--- TO DO ---
How many lines in the records below contain "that"? Reply with the number alone.

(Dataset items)
——————

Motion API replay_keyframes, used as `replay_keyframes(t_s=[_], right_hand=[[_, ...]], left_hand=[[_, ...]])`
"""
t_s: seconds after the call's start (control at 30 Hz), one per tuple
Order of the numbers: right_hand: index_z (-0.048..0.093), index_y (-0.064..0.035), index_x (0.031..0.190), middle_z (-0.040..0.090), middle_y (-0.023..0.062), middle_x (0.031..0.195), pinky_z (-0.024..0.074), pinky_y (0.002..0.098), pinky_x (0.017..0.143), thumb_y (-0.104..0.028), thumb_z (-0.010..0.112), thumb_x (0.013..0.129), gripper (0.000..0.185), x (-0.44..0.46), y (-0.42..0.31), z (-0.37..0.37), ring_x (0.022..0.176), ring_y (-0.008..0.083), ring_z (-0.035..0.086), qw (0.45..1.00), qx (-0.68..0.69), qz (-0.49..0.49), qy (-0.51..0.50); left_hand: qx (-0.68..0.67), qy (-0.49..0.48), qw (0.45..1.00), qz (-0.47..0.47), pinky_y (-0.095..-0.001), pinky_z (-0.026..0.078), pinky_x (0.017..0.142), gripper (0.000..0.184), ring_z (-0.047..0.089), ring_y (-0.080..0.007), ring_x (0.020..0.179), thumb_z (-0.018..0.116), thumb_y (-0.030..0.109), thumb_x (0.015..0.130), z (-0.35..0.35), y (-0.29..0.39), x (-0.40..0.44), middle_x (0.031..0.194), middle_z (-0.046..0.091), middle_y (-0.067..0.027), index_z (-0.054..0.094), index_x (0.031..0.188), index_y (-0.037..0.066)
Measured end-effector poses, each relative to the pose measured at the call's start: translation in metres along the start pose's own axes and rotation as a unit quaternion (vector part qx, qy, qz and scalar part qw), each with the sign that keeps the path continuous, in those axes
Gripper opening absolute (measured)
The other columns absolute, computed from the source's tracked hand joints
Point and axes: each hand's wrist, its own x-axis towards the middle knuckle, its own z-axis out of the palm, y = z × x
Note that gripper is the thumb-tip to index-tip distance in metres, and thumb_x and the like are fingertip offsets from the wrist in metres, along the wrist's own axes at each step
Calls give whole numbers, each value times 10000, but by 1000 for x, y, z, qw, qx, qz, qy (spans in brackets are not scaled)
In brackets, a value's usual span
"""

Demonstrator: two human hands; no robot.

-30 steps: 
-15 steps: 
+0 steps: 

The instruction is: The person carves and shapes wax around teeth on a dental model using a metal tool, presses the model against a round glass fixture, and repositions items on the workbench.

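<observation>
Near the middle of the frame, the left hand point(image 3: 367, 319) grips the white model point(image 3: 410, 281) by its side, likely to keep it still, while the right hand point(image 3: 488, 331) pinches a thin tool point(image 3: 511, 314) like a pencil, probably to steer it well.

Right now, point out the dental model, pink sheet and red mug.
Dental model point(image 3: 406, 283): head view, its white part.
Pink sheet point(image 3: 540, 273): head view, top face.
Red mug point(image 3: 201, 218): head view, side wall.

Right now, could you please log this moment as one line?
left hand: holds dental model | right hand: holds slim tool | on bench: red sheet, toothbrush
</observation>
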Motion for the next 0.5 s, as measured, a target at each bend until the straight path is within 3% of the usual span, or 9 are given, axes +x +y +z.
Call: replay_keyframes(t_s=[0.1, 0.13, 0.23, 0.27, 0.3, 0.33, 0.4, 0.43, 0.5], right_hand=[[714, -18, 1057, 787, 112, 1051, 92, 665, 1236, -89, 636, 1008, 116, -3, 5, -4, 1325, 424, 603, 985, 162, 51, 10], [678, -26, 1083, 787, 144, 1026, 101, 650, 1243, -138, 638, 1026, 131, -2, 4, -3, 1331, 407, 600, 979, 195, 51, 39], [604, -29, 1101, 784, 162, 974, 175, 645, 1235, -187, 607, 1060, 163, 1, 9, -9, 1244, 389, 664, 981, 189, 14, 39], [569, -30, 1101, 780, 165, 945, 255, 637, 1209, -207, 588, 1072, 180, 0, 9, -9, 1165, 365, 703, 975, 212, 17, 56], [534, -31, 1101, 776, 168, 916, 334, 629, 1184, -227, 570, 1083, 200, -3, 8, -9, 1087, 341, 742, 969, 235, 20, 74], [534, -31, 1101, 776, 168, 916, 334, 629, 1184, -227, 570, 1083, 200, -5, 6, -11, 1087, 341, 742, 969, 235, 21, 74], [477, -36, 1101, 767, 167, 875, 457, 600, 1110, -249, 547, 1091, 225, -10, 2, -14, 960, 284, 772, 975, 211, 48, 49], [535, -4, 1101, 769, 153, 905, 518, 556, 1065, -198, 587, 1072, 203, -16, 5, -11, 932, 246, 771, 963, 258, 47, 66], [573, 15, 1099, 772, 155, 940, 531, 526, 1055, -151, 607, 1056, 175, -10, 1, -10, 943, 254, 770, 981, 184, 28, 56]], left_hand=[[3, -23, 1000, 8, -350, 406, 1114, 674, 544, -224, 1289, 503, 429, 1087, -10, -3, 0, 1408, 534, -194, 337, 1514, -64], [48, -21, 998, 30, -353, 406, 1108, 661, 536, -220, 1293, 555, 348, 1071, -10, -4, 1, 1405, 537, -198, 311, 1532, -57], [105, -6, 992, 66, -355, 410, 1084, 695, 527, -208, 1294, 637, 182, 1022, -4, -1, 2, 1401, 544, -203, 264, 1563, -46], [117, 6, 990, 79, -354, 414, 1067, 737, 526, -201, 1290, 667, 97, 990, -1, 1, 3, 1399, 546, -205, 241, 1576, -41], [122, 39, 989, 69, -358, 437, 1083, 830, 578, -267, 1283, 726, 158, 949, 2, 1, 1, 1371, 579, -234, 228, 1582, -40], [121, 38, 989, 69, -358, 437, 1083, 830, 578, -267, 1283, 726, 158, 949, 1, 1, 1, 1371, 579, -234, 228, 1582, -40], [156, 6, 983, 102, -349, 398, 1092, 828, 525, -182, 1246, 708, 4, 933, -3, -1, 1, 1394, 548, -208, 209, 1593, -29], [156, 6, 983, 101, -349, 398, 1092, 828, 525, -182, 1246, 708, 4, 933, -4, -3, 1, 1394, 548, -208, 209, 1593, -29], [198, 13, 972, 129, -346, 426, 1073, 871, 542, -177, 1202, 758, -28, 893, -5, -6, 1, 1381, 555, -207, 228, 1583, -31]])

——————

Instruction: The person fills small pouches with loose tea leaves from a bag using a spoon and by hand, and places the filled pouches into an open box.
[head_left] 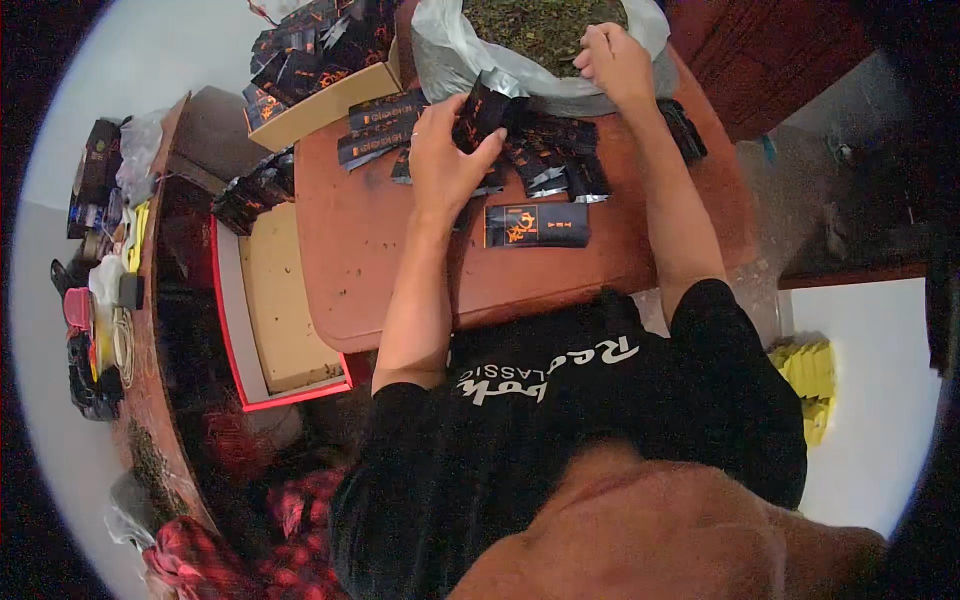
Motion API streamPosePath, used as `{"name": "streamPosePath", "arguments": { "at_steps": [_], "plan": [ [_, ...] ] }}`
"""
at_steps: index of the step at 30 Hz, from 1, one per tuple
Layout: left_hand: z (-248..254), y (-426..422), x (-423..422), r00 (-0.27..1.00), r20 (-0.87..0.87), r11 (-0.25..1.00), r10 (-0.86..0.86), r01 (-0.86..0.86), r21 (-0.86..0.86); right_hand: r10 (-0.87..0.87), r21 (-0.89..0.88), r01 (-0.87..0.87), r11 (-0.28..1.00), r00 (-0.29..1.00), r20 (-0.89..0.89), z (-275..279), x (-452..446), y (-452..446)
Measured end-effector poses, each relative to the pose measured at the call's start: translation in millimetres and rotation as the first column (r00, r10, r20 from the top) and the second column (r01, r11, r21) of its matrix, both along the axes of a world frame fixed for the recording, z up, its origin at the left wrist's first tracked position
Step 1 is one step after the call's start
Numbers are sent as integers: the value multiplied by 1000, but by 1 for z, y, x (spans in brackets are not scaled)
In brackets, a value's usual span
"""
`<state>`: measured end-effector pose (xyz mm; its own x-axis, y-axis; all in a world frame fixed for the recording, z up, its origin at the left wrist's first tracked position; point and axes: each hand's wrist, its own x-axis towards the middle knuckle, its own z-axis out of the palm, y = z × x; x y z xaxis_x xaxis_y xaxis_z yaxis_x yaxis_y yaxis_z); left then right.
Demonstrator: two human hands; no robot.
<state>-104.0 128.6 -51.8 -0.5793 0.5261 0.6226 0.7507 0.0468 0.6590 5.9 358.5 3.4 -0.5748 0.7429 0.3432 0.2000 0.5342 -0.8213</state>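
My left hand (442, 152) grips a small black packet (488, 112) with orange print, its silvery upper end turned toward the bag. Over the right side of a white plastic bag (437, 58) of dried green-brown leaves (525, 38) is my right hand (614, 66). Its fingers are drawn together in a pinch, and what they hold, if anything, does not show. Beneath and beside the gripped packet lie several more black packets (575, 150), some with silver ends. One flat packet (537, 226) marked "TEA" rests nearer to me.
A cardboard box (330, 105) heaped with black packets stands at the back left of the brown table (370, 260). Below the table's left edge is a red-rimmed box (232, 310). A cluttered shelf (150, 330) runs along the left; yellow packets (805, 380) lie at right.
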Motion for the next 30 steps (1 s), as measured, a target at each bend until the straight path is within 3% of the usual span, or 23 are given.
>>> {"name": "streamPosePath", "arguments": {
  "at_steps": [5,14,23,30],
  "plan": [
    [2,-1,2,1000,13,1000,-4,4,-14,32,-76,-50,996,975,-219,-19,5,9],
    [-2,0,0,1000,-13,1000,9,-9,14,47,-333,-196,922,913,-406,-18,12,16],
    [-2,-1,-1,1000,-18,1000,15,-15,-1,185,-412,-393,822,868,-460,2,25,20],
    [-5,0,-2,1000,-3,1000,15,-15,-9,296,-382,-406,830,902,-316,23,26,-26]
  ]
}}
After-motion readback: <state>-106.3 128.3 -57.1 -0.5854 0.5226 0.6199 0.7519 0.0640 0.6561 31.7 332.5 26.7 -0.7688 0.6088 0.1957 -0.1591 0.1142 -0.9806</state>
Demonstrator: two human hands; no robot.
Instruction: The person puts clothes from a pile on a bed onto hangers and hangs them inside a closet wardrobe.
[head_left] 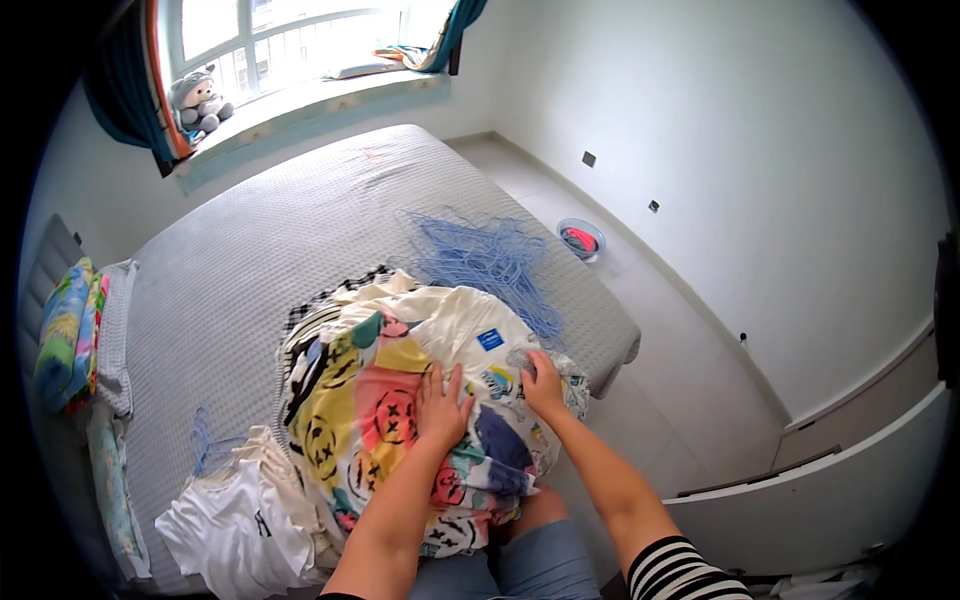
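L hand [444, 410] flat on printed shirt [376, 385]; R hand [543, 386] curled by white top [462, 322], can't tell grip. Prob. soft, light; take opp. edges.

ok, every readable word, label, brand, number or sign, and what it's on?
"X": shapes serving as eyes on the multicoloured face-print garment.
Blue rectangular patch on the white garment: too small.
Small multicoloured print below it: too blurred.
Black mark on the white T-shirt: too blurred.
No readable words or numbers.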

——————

--- YOUR SOLUTION ---
2